What to do:
A verbatim copy of all the data is required; the pictures should not appear in it.

Given information:
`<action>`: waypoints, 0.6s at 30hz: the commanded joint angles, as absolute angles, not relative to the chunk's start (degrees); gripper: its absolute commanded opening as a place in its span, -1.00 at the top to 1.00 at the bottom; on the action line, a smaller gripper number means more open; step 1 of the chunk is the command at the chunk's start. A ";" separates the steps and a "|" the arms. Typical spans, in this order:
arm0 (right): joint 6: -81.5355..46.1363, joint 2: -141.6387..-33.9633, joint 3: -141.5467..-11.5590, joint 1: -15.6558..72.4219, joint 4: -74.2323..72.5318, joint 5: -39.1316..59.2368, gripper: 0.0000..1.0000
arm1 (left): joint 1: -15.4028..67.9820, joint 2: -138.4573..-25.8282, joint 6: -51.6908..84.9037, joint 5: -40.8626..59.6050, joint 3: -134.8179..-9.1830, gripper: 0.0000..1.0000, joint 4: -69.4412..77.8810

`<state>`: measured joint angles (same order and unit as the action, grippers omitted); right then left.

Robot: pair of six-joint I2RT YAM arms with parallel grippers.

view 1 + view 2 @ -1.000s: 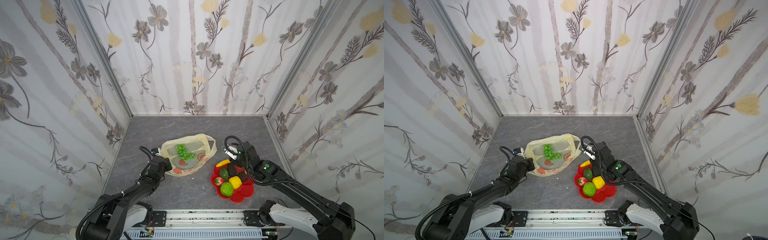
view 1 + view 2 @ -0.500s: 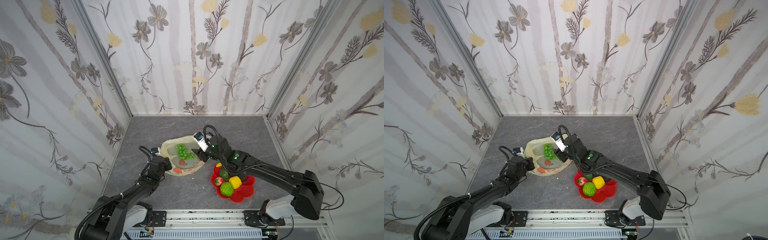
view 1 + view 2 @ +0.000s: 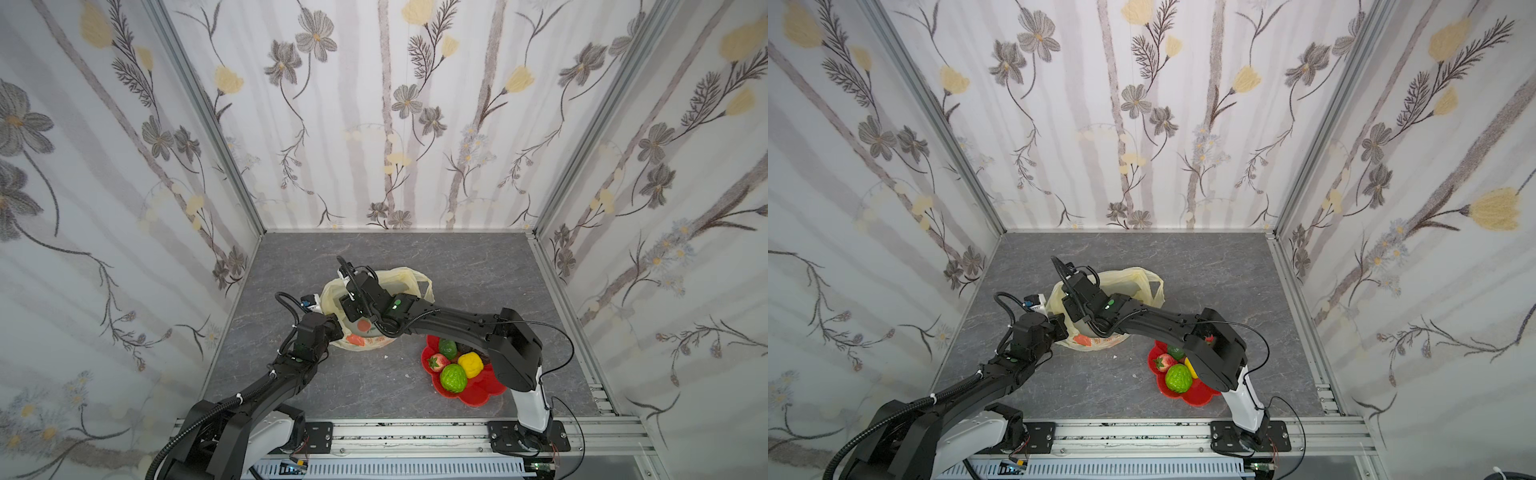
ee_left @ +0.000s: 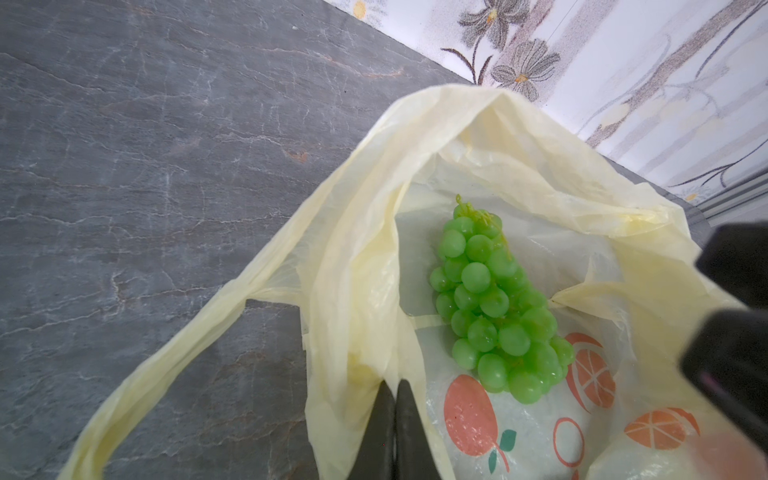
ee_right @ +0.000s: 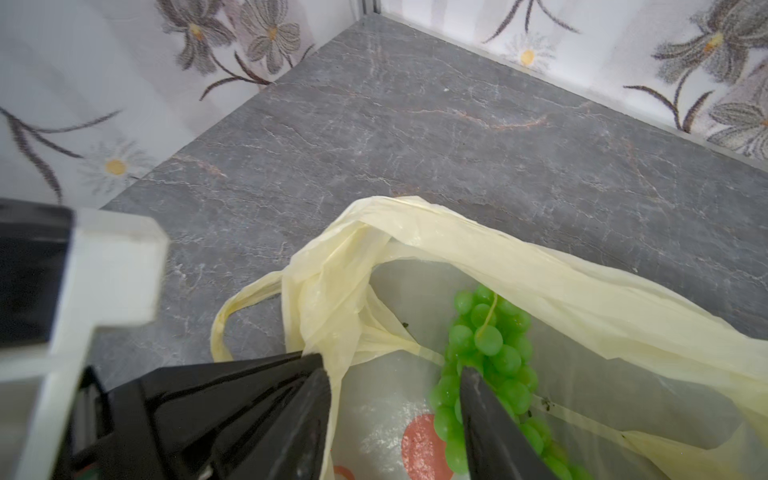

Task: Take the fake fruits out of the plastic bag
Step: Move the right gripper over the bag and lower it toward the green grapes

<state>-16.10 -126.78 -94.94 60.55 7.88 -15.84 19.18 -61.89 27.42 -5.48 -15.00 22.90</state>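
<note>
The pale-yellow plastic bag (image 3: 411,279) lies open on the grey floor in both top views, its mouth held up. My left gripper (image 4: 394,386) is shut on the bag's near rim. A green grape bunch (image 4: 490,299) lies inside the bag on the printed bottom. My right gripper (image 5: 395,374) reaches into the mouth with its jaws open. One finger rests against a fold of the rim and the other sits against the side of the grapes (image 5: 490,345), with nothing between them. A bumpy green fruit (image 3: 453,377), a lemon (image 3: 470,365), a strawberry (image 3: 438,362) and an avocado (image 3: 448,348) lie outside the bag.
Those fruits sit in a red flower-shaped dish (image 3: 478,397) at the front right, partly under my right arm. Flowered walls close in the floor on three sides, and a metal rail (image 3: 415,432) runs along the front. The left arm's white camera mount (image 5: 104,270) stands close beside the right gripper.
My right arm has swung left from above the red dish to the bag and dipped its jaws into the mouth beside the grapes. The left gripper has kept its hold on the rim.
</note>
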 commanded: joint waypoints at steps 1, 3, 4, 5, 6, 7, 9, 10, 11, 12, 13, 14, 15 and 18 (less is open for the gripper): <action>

Answer to this exercise:
`<action>`: waypoints, 0.6s at 30hz: the commanded joint angles, as absolute angles, not relative to the chunk's start (degrees); gripper: its absolute commanded opening as a place in its span, -1.00 at the top to 1.00 at the bottom; on the action line, a smaller gripper number means more open; step 1 of the chunk is the command at the chunk's start. A ";" separates the steps and a "|" the arms. Typical spans, in this order:
arm0 (right): joint 6: -81.5355..46.1363, joint 2: -141.6387..-33.9633, joint 3: -141.5467..-11.5590, joint 1: -15.6558..72.4219, joint 4: -74.2323..72.5318, joint 5: -39.1316..59.2368, gripper: 0.0000..1.0000
arm1 (left): joint 1: -15.4028..67.9820, joint 2: -138.4573..-25.8282, joint 6: -51.6908..84.9037, joint 5: -40.8626..59.6050, joint 3: -134.8179..-9.1830, gripper: 0.0000..1.0000, joint 4: -69.4412..77.8810

`<state>`: measured joint angles (same order and unit as the action, grippers omitted); right then left.

Robot: pair of six-joint I2RT YAM arms with parallel grippers.

view 1 + view 2 @ -1.000s: 
view 1 + view 2 @ -0.500s: 
view 1 + view 2 @ +0.000s: 
ee_left @ +0.000s: 
ee_right @ +0.000s: 

Task: Take the fake fruits out of the plastic bag
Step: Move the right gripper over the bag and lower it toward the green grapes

<state>-16.10 -126.78 -94.94 60.55 7.88 -15.84 19.18 -61.89 27.42 -5.48 -15.00 22.90</state>
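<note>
The pale-yellow plastic bag (image 3: 411,279) lies open on the grey floor in both top views, its mouth held up. My left gripper (image 4: 394,386) is shut on the bag's near rim. A green grape bunch (image 4: 490,299) lies inside the bag on the printed bottom. My right gripper (image 5: 395,374) reaches into the mouth with its jaws open. One finger rests against a fold of the rim and the other sits against the side of the grapes (image 5: 490,345), with nothing between them. A bumpy green fruit (image 3: 453,377), a lemon (image 3: 470,365), a strawberry (image 3: 438,362) and an avocado (image 3: 448,348) lie outside the bag.
Those fruits sit in a red flower-shaped dish (image 3: 478,397) at the front right, partly under my right arm. Flowered walls close in the floor on three sides, and a metal rail (image 3: 415,432) runs along the front. The left arm's white camera mount (image 5: 104,270) stands close beside the right gripper.
My right arm has swung left from above the red dish to the bag and dipped its jaws into the mouth beside the grapes. The left gripper has kept its hold on the rim.
</note>
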 commanded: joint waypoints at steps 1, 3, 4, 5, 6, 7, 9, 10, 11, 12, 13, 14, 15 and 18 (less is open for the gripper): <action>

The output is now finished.